━━━━━ DATA EXCERPT

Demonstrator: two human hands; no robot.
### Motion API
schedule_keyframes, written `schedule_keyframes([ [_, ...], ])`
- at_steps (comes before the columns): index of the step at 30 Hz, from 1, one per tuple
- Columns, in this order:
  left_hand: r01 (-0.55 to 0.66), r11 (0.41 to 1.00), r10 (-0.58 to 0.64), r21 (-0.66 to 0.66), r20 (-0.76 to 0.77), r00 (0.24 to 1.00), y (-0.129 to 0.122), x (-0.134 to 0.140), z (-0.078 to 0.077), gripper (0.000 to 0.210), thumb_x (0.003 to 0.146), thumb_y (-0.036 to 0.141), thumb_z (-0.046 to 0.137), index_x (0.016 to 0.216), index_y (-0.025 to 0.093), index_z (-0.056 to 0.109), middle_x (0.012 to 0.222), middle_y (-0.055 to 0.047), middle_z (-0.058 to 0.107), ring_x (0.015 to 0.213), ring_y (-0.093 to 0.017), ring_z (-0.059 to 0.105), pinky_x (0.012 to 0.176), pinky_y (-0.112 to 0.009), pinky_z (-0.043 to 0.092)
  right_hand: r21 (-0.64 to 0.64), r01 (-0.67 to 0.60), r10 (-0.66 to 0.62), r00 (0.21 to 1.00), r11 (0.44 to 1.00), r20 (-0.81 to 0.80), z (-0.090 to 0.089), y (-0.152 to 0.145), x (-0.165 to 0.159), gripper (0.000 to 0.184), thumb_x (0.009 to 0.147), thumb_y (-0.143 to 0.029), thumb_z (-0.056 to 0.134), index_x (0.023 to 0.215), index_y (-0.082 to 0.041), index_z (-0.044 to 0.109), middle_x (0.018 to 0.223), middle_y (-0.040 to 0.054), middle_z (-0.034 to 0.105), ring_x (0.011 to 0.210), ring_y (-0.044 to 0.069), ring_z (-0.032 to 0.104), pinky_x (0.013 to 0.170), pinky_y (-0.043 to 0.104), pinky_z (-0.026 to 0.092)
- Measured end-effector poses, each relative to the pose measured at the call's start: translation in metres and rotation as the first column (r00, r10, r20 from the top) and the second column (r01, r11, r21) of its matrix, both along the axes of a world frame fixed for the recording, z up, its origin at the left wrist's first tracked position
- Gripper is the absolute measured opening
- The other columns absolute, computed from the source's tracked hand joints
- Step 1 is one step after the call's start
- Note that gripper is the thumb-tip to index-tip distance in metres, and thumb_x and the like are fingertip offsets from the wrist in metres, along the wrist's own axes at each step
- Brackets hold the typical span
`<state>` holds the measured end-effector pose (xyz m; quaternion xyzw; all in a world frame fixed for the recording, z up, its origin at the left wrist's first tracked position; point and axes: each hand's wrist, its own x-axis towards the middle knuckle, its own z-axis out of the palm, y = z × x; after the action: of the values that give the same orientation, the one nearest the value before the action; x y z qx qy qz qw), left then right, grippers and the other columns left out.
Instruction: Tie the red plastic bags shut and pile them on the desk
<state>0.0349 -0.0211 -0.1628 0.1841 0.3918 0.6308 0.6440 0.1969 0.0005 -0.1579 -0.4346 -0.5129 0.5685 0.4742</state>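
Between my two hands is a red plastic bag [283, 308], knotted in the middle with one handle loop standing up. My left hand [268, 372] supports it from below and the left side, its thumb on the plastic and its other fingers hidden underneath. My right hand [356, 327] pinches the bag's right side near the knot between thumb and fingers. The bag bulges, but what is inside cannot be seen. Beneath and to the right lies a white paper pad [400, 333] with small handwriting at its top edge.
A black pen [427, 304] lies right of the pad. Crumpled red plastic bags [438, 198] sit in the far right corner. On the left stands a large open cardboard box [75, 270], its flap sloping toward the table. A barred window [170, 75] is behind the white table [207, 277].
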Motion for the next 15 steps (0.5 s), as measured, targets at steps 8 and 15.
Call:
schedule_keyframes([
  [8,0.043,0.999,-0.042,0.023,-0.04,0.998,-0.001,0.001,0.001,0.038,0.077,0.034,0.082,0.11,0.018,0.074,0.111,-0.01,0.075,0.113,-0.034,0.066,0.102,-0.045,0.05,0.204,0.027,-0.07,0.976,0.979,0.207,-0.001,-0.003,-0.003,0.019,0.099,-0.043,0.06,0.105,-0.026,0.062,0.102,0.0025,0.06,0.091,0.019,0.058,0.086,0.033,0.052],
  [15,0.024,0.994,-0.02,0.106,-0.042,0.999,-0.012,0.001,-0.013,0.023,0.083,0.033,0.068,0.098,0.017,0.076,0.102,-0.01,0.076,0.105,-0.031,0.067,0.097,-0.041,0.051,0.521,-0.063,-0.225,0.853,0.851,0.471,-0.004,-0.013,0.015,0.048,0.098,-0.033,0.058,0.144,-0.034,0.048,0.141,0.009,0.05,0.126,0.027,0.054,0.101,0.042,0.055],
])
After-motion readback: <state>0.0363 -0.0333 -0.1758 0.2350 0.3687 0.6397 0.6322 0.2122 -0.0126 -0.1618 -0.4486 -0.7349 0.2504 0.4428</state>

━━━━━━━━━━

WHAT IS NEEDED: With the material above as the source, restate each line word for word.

EXERCISE SOLUTION:
Demonstrator: two human hands; no robot.
### Motion API
schedule_keyframes, written `schedule_keyframes([ [_, ...], ])`
- at_steps (comes before the columns): index of the step at 30 Hz, from 1, one per tuple
- Columns, in this order:
  left_hand: r01 (-0.55 to 0.66), r11 (0.41 to 1.00), r10 (-0.58 to 0.64), r21 (-0.66 to 0.66), r20 (-0.76 to 0.77), r00 (0.24 to 1.00), y (-0.129 to 0.122), x (-0.134 to 0.140), z (-0.078 to 0.077), gripper (0.000 to 0.210), thumb_x (0.003 to 0.146), thumb_y (-0.036 to 0.141), thumb_z (-0.046 to 0.137), index_x (0.016 to 0.216), index_y (-0.025 to 0.093), index_z (-0.056 to 0.109), middle_x (0.012 to 0.222), middle_y (-0.055 to 0.047), middle_z (-0.058 to 0.107), ring_x (0.015 to 0.213), ring_y (-0.093 to 0.017), ring_z (-0.059 to 0.105), pinky_x (0.012 to 0.176), pinky_y (-0.112 to 0.009), pinky_z (-0.043 to 0.092)
  right_hand: r21 (-0.64 to 0.64), r01 (-0.67 to 0.60), r10 (-0.66 to 0.62), r00 (0.21 to 1.00), r11 (0.44 to 1.00), r20 (-0.81 to 0.80), z (-0.090 to 0.089), y (-0.152 to 0.145), x (-0.165 to 0.159), gripper (0.000 to 0.184), thumb_x (0.009 to 0.147), thumb_y (-0.143 to 0.029), thumb_z (-0.056 to 0.134), index_x (0.023 to 0.215), index_y (-0.082 to 0.041), index_z (-0.044 to 0.109), middle_x (0.018 to 0.223), middle_y (-0.040 to 0.054), middle_z (-0.034 to 0.105), ring_x (0.011 to 0.210), ring_y (-0.044 to 0.069), ring_z (-0.032 to 0.104), pinky_x (0.013 to 0.170), pinky_y (-0.043 to 0.104), pinky_z (-0.026 to 0.092)
- Measured end-effector poses, each relative to the pose measured at the call's start: translation in metres and rotation as the first column (r00, r10, r20 from the top) and the second column (r01, r11, r21) of its matrix, both along the axes of a world frame fixed for the recording, z up, its origin at the left wrist's first tracked position
- Gripper is the absolute measured opening
- The other columns absolute, computed from the source's tracked hand joints
- Step 1 is one step after the call's start
- Note that gripper is the thumb-tip to index-tip distance in metres, and thumb_x and the like are fingertip offsets from the wrist in metres, along the wrist's own axes at each step
- Brackets hold the typical span
`<state>` holds the measured end-effector pose (xyz m; quaternion xyzw; all in a world frame fixed for the recording, z up, its origin at the left wrist's first tracked position; point and axes: each hand's wrist, its own x-axis towards the middle knuckle, its own z-axis out of the palm, y = z × x; after the action: of the values that give the same orientation, the one nearest the value before the action; x y z qx qy qz qw), left then right, grippers and the other columns left out.
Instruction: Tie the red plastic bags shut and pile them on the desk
<state>0.0349 -0.0211 -0.1628 0.1841 0.3918 0.6308 0.6440 0.1969 0.0005 -0.1579 -0.4346 -0.5129 0.5685 0.4742</state>
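Between my two hands is a red plastic bag [283, 308], knotted in the middle with one handle loop standing up. My left hand [268, 372] supports it from below and the left side, its thumb on the plastic and its other fingers hidden underneath. My right hand [356, 327] pinches the bag's right side near the knot between thumb and fingers. The bag bulges, but what is inside cannot be seen. Beneath and to the right lies a white paper pad [400, 333] with small handwriting at its top edge.
A black pen [427, 304] lies right of the pad. Crumpled red plastic bags [438, 198] sit in the far right corner. On the left stands a large open cardboard box [75, 270], its flap sloping toward the table. A barred window [170, 75] is behind the white table [207, 277].
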Motion for the next 15 steps (0.5 s), as measured, targets at steps 8 and 15.
Call:
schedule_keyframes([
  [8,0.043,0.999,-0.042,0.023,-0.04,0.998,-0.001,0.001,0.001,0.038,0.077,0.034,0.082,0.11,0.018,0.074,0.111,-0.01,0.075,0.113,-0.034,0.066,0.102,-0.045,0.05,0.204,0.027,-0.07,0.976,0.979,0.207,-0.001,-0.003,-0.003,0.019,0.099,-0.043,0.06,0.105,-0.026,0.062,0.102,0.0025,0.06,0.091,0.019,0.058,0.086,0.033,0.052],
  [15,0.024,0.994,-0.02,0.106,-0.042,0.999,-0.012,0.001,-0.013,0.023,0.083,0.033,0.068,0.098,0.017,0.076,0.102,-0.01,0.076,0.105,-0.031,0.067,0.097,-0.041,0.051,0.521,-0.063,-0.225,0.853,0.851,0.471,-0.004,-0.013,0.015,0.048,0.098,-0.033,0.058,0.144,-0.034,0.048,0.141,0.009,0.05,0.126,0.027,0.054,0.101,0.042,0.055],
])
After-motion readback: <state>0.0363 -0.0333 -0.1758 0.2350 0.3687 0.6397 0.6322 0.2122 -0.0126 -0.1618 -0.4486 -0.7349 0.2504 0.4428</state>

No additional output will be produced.